- Your assignment -
Output all of the material beneath this line exactly as it is.
--------------------
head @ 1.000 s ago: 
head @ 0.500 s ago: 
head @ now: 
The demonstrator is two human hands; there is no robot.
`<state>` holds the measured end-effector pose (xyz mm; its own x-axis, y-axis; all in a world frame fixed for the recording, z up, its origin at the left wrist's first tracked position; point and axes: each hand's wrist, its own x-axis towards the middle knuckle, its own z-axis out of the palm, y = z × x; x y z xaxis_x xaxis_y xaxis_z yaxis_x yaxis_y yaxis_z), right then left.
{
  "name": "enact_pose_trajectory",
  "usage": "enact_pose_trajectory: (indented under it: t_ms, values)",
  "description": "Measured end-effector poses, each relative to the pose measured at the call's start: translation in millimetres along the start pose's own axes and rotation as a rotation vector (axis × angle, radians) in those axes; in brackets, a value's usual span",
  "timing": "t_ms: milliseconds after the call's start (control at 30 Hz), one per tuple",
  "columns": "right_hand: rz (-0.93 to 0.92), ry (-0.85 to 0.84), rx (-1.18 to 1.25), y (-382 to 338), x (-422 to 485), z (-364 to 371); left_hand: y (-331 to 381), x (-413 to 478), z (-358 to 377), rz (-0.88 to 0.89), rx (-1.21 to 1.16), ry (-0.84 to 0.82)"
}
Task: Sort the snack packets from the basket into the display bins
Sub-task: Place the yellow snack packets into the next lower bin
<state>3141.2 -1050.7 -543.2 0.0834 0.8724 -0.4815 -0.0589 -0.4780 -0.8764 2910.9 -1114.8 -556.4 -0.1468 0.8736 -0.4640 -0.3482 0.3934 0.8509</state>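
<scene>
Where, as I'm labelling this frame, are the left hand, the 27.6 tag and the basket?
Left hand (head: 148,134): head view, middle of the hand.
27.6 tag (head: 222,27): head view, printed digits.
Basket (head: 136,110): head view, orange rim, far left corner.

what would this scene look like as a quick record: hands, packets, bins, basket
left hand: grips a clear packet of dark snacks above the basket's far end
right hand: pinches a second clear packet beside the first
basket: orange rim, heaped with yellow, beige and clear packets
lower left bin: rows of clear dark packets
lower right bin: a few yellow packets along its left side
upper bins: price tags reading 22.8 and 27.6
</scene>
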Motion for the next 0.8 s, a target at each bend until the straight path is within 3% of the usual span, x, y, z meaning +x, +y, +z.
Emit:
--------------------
- Exercise answer -
head @ 1.000 s ago: 
head @ 0.500 s ago: 
head @ now: 
The demonstrator is two human hands; there is no robot.
`<state>` holds the measured end-effector pose (xyz mm; its own x-axis, y-axis; all in a world frame fixed for the recording, z up, its origin at the left wrist's first tracked position; point and axes: each hand's wrist, its own x-axis towards the middle knuckle, its own z-axis out of the palm, y = z × x; x y z xaxis_x xaxis_y xaxis_z yaxis_x yaxis_y yaxis_z), right then left.
{
  "name": "enact_pose_trajectory",
  "usage": "enact_pose_trajectory: (indented under it: t_ms, values)",
  "description": "Measured end-effector poses, each relative to the pose measured at the call's start: translation in millimetres along the start pose's own axes and rotation as a rotation vector (axis × angle, radians) in those axes; in brackets, a value's usual span",
  "timing": "t_ms: milliseconds after the call's start (control at 30 Hz), one per tuple",
  "columns": "right_hand: rz (-0.93 to 0.92), ry (-0.85 to 0.84), rx (-1.18 to 1.25), y (-382 to 338), x (-422 to 485), z (-364 to 371); left_hand: y (-331 to 381), x (-413 to 478), z (-358 to 377), rz (-0.88 to 0.89), rx (-1.21 to 1.16), ry (-0.84 to 0.82)"
}
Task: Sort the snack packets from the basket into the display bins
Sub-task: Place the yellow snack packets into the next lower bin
<state>3141.2 -1050.7 -543.2 0.0834 0.8724 -0.4815 -0.0589 -0.4780 -0.8764 2910.9 -1114.8 -556.4 -0.1468 0.8736 -0.4640 -0.3482 0.3934 0.8509</state>
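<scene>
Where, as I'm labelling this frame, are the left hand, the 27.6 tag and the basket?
Left hand (head: 148,134): head view, middle of the hand.
27.6 tag (head: 222,27): head view, printed digits.
Basket (head: 136,110): head view, orange rim, far left corner.

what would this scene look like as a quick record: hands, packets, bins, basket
left hand: grips a clear packet of dark snacks above the basket's far end
right hand: pinches a second clear packet beside the first
basket: orange rim, heaped with yellow, beige and clear packets
lower left bin: rows of clear dark packets
lower right bin: a few yellow packets along its left side
upper bins: price tags reading 22.8 and 27.6
</scene>
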Motion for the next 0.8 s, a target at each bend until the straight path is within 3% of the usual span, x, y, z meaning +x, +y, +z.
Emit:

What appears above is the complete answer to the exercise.